La loi définit plusieurs situations ouvrant le bénéfice du droit au logement opposable. Une suffit mais plusieurs peuvent se cumuler. Il faut donc être :

  • logé dans un local manifestement sur-occupé ou non décent, à condition d’avoir à charge au moins un enfant mineur ou une personne handicapée ou de présenter soi-même un handicap ;
  • sans domicile fixe ou hébergé par une autre personne ;
  • menacé d’expulsion sans possibilité de relogement ;
  • hébergé dans une structure d’hébergement ou un logement temporaire en attendant un logement définitif ;
  • logé dans des locaux impropres à l’habitation ou présentant un caractère insalubre ou dangereux ;
  • demandeur de logement locatif social depuis un délai anormalement long. Il varie d’un département à l’autre : treize mois en Lozère, trois ans dans l’Hérault et le Val-de-Marne, six ans pour un T1 à Paris…

Comment en bénéficier ?

Pour faire valoir votre Dalo, vous devez saisir la commission de médiation départementale par un recours amiable. Le formulaire Cerfa 15036*01 est disponible sur le site service-public.fr ou en mairie.

Si la commission considère que vous êtes prioritaire et qu’un logement doit vous être attribué en urgence, elle demandera au préfet de vous en fournir un correspondant à vos besoins et à vos capacités. Il sera alors tenu de vous proposer un appartement ou une maison adaptée dans un délai de trois ou six mois selon les départements. S’il ne le fait pas, vous aurez la possibilité de déposer un recours contentieux devant le juge administratif. Si le relogement est toujours nécessaire et urgent, le magistrat ordonnera au préfet d’exécuter la décision de la commission, en fixant une astreinte par jour de retard. Le tribunal administratif statuera dans un délai de deux mois.

Un logement inadapté au handicap est-il considéré comme non décent ?

La jurisprudence reste extrêmement limitée sur cette question. Un jugement concerne le défaut d’ascenseur et les magistrats ont estimé que cela ne suffisait pas pour ouvrir droit au Dalo. Le 27 février 2014, la Cour administrative d’appel de Paris a statué dans une affaire opposant une femme en situation de handicap à la Commission de médiation de Paris. Cette dernière avait refusé d’accéder à sa demande. Certes, la plaignante logeait dans un appartement situé au sixième étage d’un immeuble sans ascenseur. Mais « cette circonstance (…) ne saurait suffire à établir le caractère « indécent » » de l’habitation, a jugé la cour. « La présence d’un ascenseur ne constitue pas un des éléments d’équipement et de confort que doit impérativement comporter un logement pour être qualifié de « décent » », a-t-elle argumenté.

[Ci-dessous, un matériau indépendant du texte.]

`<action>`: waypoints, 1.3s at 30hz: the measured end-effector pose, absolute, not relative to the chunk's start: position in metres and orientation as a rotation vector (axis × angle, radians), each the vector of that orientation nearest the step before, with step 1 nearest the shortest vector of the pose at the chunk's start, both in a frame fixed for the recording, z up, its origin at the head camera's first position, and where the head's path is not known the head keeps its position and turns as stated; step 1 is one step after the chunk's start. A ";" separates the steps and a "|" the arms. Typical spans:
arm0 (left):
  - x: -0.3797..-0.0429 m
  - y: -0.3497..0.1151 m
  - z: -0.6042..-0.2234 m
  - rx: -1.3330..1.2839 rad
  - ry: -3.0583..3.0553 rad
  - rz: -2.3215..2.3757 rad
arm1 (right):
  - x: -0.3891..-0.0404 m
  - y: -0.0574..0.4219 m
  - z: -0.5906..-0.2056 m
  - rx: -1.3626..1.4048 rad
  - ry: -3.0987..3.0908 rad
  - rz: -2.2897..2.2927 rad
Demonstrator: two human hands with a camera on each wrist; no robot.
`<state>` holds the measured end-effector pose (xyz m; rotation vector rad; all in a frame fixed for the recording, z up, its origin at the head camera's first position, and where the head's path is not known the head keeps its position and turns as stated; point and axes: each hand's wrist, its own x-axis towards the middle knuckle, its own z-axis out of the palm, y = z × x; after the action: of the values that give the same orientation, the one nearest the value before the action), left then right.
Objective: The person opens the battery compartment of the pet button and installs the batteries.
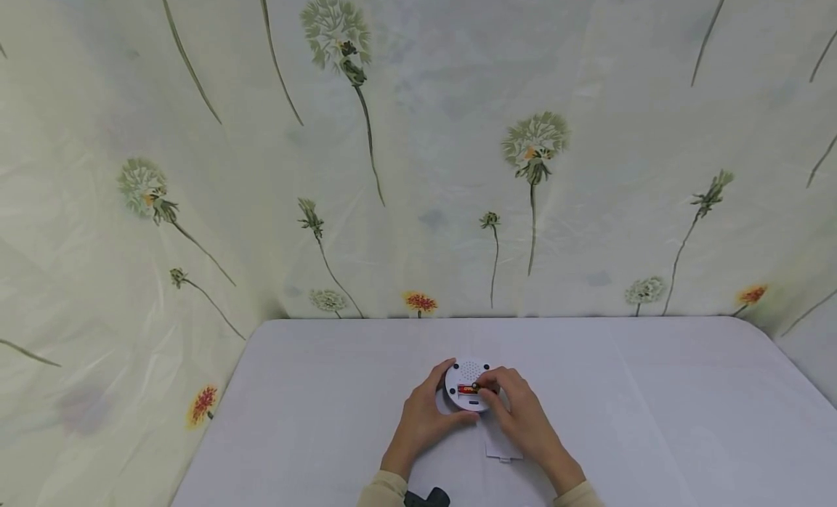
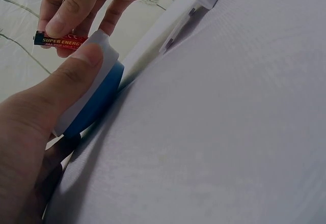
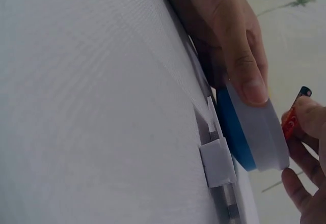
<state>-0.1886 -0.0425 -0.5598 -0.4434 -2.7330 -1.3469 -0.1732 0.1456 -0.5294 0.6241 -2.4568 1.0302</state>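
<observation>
When viewed from the left wrist, shows red battery [image 2: 61,40] jutting lengthwise out from the white face of round device [image 1: 469,369], dark end pointing away from that face. Held in a narrow pinch between thumb and fingers of right hand [image 1: 523,409], dark end protruding past the thumb. Gripped by the rim in left hand [image 1: 425,414], thumb at near edge, fingers at far edge: same device, white over blue. Contained in its compartment [image 1: 461,396]: second battery [image 1: 467,390], long axis running side to side, right end hidden. Lying near the device, on table [image 1: 294,420]: white panel [image 1: 500,443].
</observation>
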 end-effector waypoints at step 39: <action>-0.186 -0.043 -0.556 -0.436 -2.741 -1.379 | -0.175 0.139 -0.534 0.675 -2.348 0.973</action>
<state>-0.1865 -0.0427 -0.5557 -0.4359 -2.7405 -1.3788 -0.1750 0.1390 -0.5340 0.6745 -2.3484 0.9735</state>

Aujourd’hui, seuls les critères suivants permettent de qualifier un logement d’indécent  :

  • loger dans des locaux impropres à l’habitation ou présentant un caractère insalubre ou dangereux ;
  • habiter dans un logement ne présentant pas d’élément d’équipement et de confort exigés (absence de chauffage, d’eau potable…), à condition d’avoir à charge au moins un enfant mineur ou une personne handicapée ou de présenter soi-même un handicap.

Est-il possible de refuser un logement non adapté à son handicap ?

Si vous refusez le logement proposé alors que celui-ci correspond à vos besoins, vous ne bénéficierez pas d’une seconde chance. En Île-de-France, cet appartement peut se situer dans un département autre que celui où se situe la commission saisie. Mais selon la jurisprudence, une personne dont le relogement a été reconnu prioritaire et urgent par la commission de médiation a le droit de refuser un logement proposé dans le cadre du Dalo s’il n’est pas adapté à ses besoins et ses capacités.

Le Tribunal administratif de Nice avait été saisi par une personne incapable de monter et descendre des escaliers. Elle n’avait donc pas accepté l’offre du préfet car l’appartement était situé au deuxième étage d’un immeuble sans ascenseur. Le jugement du 3 novembre 2009 précise que « ce logement doit être adapté à la nature de ses déficiences et lui être accessible, c’est-à-dire proposer déjà, et sans travaux supplémentaires, des aménagements permettant à la personne handicapée d’y accéder et d’y vivre de la manière la plus autonome possible ». S’il est situé dans un immeuble alors le locataire en situation de handicap doit pouvoir accéder à son appartement « avec la plus grande autonomie possible ».